Task instructions: Your task is to copy every line below that contains the word "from".

Records for the exercise:
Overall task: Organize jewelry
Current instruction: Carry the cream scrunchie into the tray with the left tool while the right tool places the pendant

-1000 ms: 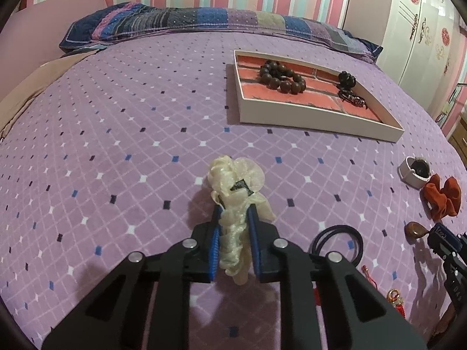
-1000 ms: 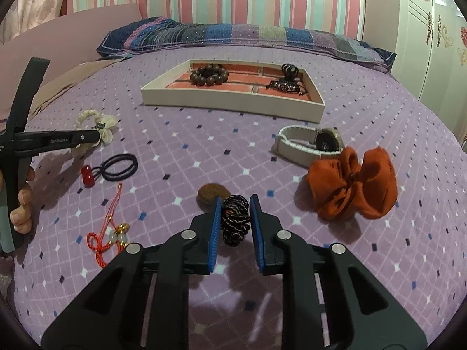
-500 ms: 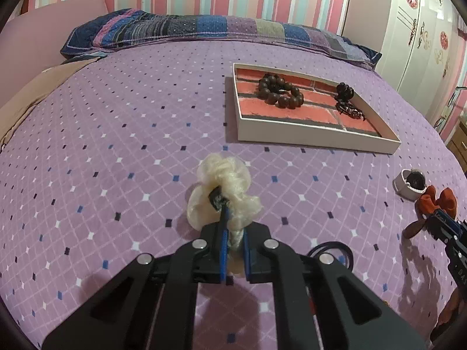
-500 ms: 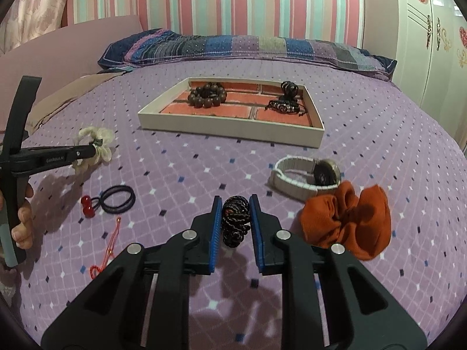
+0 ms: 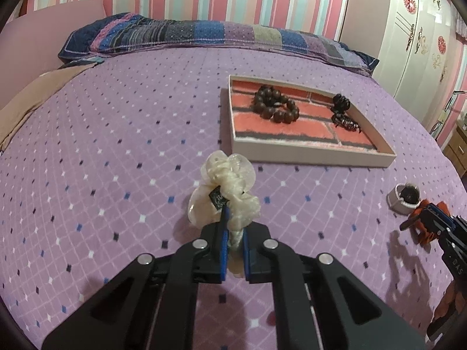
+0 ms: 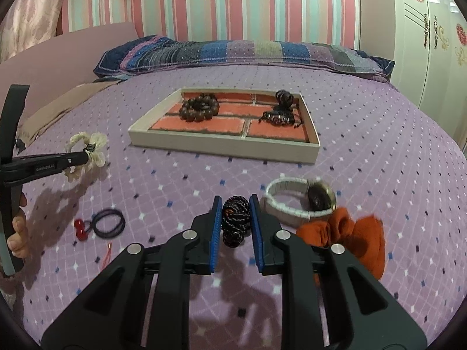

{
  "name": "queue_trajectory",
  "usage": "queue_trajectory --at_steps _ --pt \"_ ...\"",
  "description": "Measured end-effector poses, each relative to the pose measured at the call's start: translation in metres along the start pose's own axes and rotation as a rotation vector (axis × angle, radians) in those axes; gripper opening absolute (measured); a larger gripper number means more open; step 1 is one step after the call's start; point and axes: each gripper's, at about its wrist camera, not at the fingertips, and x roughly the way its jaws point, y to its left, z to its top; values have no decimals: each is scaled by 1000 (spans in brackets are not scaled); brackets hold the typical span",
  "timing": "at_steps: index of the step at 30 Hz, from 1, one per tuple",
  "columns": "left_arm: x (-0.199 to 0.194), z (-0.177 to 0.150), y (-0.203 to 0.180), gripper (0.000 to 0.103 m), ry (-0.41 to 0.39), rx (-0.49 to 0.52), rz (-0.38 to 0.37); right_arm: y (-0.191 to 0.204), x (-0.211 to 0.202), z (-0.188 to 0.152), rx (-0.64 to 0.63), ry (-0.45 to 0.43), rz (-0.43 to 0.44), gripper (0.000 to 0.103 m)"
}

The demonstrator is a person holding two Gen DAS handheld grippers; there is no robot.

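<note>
My left gripper (image 5: 233, 227) is shut on a cream scrunchie (image 5: 226, 192), lifted above the purple bedspread; the same scrunchie (image 6: 87, 153) and left gripper (image 6: 83, 157) show at the left of the right wrist view. My right gripper (image 6: 235, 218) is shut on a dark braided hair tie (image 6: 235, 218), held off the bed. A shallow tray (image 5: 306, 153) with a brick-pattern lining lies beyond, holding a brown bead bracelet (image 5: 275, 106) and a dark bracelet (image 5: 344, 113). The tray (image 6: 221, 147) sits straight ahead of the right gripper.
On the bedspread lie a white-strapped watch (image 6: 300, 199), an orange scrunchie (image 6: 353, 239), black hair ties (image 6: 108, 221) with a red bead (image 6: 80, 229) and a red cord (image 6: 106, 255). A striped pillow (image 5: 204, 35) lines the far edge. A hand (image 6: 16, 233) grips the left handle.
The left jaws closed on the cream scrunchie and raised it off the bed. The right gripper carried the braided hair tie up and forward, past the brown piece, closer to the watch.
</note>
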Motion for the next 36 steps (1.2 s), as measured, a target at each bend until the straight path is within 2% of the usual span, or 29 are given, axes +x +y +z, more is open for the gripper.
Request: queue_trajectory --at_steps 10,21,30,36 --pt "9 52 -33 8 -44 38 -27 -8 16 70 -3 -76 -14 19" --pt "67 95 -56 8 -27 44 -29 -33 78 138 25 -100 -74 19" --pt "118 116 -49 8 15 25 -4 -55 136 150 64 -54 -130 19" --pt "146 118 -51 8 75 27 -4 -65 163 143 83 4 -157 19"
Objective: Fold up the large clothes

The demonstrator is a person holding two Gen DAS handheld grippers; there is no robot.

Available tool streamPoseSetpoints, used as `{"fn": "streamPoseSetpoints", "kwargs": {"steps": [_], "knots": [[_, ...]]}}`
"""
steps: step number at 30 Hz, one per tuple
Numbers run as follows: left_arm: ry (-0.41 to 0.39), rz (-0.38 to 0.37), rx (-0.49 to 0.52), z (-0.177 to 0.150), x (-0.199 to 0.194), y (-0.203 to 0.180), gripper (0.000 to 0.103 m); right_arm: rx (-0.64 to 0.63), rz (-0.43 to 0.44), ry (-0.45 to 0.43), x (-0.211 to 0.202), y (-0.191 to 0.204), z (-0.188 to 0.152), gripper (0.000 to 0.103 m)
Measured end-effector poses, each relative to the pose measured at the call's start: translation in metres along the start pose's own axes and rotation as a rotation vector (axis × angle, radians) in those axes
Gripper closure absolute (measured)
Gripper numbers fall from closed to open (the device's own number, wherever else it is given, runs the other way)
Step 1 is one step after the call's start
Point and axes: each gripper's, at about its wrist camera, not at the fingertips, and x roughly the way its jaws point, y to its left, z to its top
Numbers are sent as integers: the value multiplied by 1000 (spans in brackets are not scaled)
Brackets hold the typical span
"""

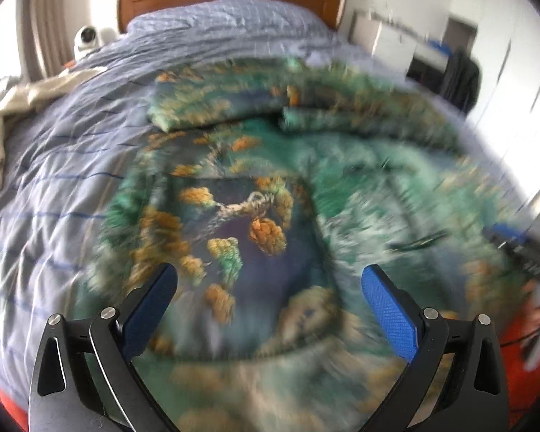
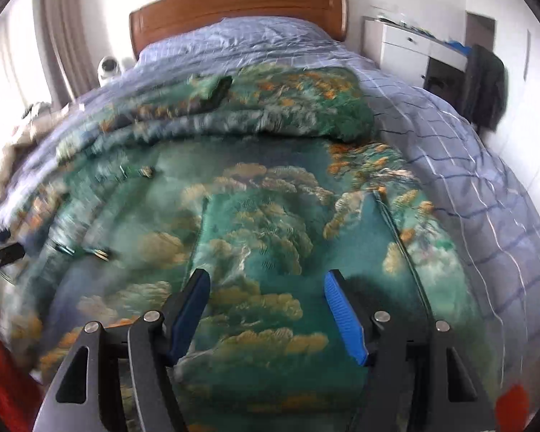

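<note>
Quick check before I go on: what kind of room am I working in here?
A bedroom, most likely. The garment lies spread on a bed with a wooden headboard and a blue checked duvet, and a white desk stands against the wall at the right.

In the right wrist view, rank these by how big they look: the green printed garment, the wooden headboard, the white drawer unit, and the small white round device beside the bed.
1. Green printed garment, though it lies nearest the camera.
2. Brown wooden headboard.
3. White drawer unit.
4. Small white round device.
</note>
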Motion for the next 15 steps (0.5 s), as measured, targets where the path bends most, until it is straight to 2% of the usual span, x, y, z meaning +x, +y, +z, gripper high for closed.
{"fn": "streamPoseSetpoints", "kwargs": {"steps": [3, 6, 9, 10, 13, 15], "knots": [[-59, -17, -80, 7, -35, 24, 1, 50, 37, -36, -28, -13, 4, 35], [-75, 70, -128, 10, -54, 64, 1, 29, 8, -49, -51, -32, 11, 35], [-23, 216, -163, 2, -45, 103, 1, -2, -31, -19, -61, -59, 14, 35], [15, 237, -184, -3, -38, 117, 1, -11, -47, 2, -62, -69, 14, 35], [110, 153, -223, -16, -20, 132, 1, -11, -93, 89, -60, -99, 11, 35], [127, 118, -212, -20, -11, 129, 1, 17, -53, 128, -61, -112, 6, 35]]}}
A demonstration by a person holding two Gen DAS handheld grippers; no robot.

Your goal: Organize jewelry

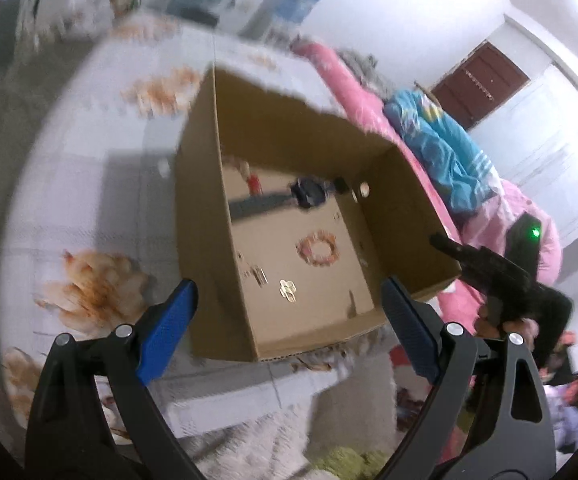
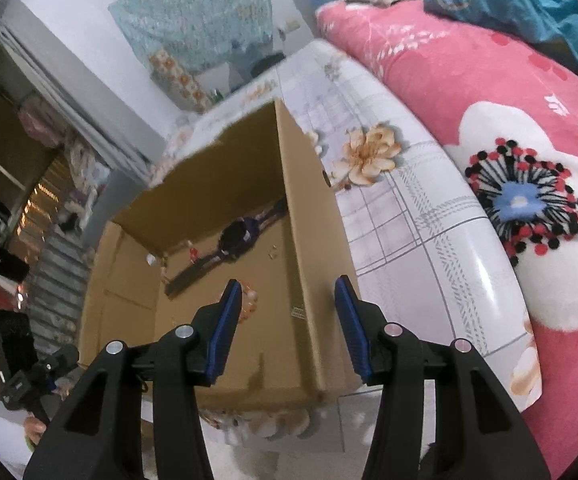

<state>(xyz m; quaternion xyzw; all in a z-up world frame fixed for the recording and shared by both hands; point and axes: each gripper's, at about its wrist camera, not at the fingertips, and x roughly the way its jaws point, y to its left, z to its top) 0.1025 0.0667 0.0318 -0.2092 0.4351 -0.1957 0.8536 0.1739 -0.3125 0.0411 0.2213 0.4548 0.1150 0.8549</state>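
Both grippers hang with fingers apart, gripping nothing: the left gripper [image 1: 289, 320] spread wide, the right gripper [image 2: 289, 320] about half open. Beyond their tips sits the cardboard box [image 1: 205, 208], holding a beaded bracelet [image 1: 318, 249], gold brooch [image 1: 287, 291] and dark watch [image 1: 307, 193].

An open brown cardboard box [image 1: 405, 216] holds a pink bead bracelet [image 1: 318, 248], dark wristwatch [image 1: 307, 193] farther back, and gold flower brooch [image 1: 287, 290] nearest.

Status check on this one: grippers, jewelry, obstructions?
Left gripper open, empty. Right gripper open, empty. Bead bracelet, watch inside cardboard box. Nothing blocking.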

Task answer:
  "timing": "at_steps: index of the step at 30 Hz, from 1, one per tuple",
Gripper numbers fall from closed to open (the device's own number, wherever else it is given, runs the other way)

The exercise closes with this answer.